* Problem requirements
Retype each line below precisely and omit all images.

* Supplied data
::::::::::

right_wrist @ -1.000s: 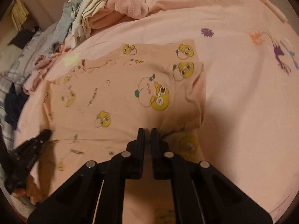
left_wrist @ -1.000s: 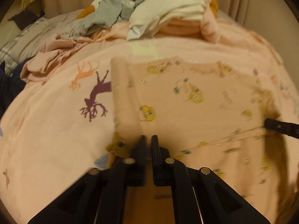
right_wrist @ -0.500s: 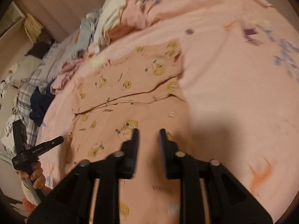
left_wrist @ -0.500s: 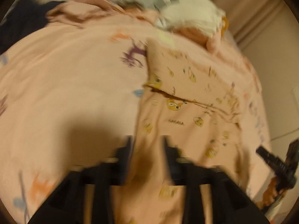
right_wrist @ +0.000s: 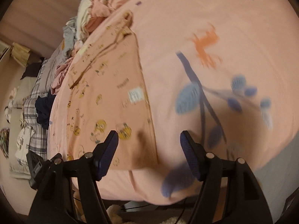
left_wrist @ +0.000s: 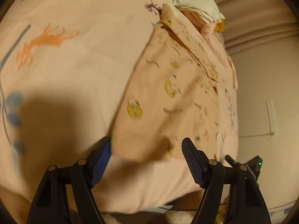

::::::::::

* Result of the task
right_wrist @ -1.000s: 
left_wrist @ -1.000s: 
right_wrist @ -0.500s: 
left_wrist @ -0.500s: 
right_wrist @ +0.000s: 
left_wrist @ +0.000s: 

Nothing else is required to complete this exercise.